When the pandemic put a pall over the world in March, Matthew Kaplan and Ethan Lazar had to do something about it.
The founders of Costa Brava Cocktails did their best to brighten people’s days by delivering drinks and items like toilet paper and hand sanitizer to folks around town.
They also donated to the USGB Bartenders’ Emergency Assistance Program to help aid restaurant workers who serve cocktails.
Costa Brava Cocktails hit shelves in January, and so far its lifetime has been bleak.
“Our whole timeline has been very negative,” Lazar said. “People are losing their jobs, and people are just generally sad. We wanted to brighten people’s days through direct contact and make a video about it.”
The video and project are dubbed Costa Cares Project, and it has 6,000 views on Instagram and 15,000 on Facebook. The team handed cases of Costa Brava Cocktails to high school friends and others who have been stuck in quarantine. Kaplan and Lazar—who graduated from the University of Massachusetts Amherst in 2019 and Hamilton in West Los Angeles previously—started the business as seniors in college.
“We got back from studying abroad and realized we put on 15 pounds in Barcelo- na,” Lazar said. “Before the summer, we went on the keto diet and shunned all sugar and carbs. There weren’t any drinks on the market that fit our lifestyle.”
They tried White Claw, but it was overcarbonated and made of malt liquor, which, Lazar added, has an inferior alcohol base.
Kaplan added that the two familiarized themselves with government regulations on how to craft a beverage and form a company. They raised nearly $500,000 during the summer of 2019.
“We’re trying to have people realize the main difference is White Claw is flavored malt beverage,” Lazar said. “We’re a premium take on that. We’re made with premium vodka. We have zero sugar and zero carbs. We upped the alcohol to 6.7%, so it’s a little stronger.”

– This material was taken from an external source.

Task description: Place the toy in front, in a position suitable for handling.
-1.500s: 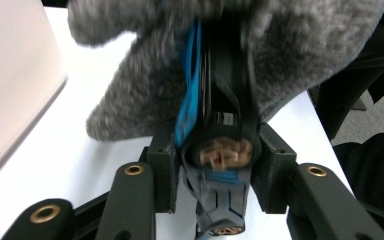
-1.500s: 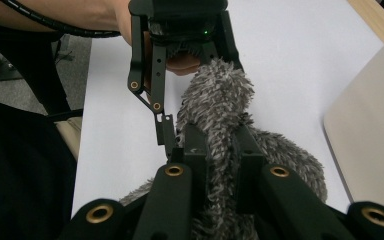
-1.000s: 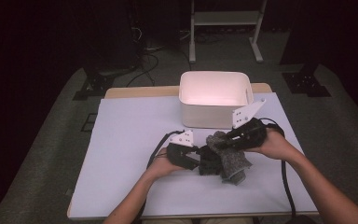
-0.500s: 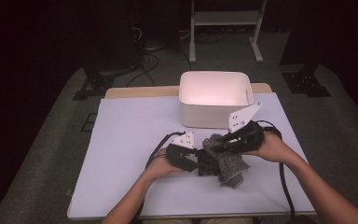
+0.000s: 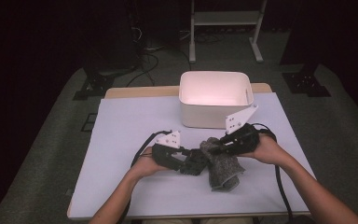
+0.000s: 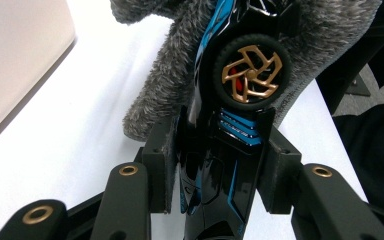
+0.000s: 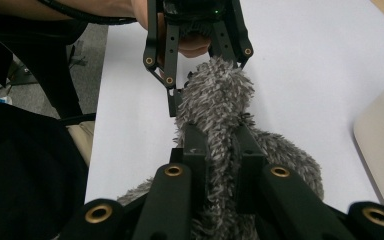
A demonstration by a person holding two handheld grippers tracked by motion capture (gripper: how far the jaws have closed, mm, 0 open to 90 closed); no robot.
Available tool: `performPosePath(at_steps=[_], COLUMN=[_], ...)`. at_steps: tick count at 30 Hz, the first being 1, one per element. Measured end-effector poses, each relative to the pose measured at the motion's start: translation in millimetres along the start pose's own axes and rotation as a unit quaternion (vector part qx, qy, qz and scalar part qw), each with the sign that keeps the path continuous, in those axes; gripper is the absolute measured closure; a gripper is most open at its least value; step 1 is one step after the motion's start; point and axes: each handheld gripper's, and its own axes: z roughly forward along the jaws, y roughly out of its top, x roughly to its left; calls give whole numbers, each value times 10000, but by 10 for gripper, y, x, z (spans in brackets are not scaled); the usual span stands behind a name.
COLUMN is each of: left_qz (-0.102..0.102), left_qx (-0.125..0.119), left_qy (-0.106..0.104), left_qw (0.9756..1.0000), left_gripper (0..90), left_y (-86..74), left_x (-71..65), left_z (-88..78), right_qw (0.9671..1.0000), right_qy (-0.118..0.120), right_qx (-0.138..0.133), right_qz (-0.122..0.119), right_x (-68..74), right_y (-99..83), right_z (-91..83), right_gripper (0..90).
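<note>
Toy car, clamped in the left gripper, points nose-first into the grey fuzzy sock in front of the white bin. Right gripper pinches the sock's opening directly opposite, its axis in line with the car's.

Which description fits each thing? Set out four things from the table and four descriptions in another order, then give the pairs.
1 toy car
2 fuzzy grey cloth
3 white bin
4 toy car's wheel

a stands behind both grippers
b gold spokes
c clamped in the right gripper
d clamped in the left gripper

Pairs: 1-d, 2-c, 3-a, 4-b
</note>
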Motion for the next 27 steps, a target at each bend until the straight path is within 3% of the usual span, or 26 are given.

In three months, Costa Brava Cocktails landed in 20 locations like independent liquor stores, bars and nightclubs. The pandemic slowed down the company.

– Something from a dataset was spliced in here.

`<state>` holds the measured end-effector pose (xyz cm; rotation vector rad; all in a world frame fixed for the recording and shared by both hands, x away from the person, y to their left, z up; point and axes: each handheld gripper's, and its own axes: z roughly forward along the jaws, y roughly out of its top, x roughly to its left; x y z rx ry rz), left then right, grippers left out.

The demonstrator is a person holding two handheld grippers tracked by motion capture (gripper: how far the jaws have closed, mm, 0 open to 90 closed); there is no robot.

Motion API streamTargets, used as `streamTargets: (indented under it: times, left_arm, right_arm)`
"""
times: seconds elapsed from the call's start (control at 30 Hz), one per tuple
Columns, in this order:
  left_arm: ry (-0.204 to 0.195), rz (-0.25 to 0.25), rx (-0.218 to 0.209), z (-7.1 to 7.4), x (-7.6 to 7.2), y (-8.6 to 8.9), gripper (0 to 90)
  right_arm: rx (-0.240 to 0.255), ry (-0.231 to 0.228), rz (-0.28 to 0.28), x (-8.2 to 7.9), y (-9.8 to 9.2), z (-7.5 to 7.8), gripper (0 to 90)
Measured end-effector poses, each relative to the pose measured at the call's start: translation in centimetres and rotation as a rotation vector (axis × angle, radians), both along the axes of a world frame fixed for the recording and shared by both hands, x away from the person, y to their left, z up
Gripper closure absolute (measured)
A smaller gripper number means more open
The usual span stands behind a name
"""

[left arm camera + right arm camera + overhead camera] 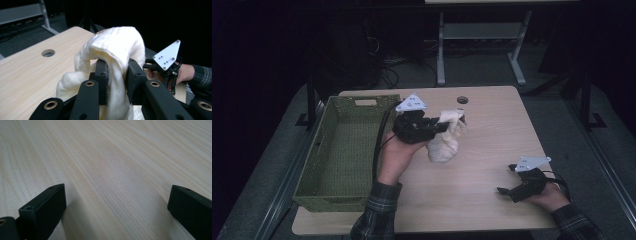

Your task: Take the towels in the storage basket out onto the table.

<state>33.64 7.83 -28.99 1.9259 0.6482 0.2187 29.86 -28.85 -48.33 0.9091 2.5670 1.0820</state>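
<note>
Dim high view: the wooden table [492,125] is lit from above, its surroundings nearly black. In the left gripper view the cream cloth [117,50] is bright and sharp between slightly soft near jaws. Right gripper view: even light, soft shadows beneath each jaw.

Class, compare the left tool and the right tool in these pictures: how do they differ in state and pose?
The left tool is shut on the cream cloth; the right tool stands wide open with nothing between its jaws. The left tool is lifted above the table beside the green basket; the right tool sits low over the tabletop near the right edge. Both are black, hand-held, and carry a grey three-cornered plate.
</note>
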Motion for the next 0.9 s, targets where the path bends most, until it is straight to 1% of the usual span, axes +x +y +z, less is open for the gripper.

“The most fun part was coming up with the recipes,” Lazar said. “It started in Matt’s kitchen at school. We were messing around with different flavors and we had the measuring cups out. We made little tweaks. It took us a couple months.
“We would throw parties at his partner’s house and fill up Gatorade jugs and ask those who tried it to fill out Google surveys. We won a $2,000 pitch competition, so a public university helped fund an alcohol company.”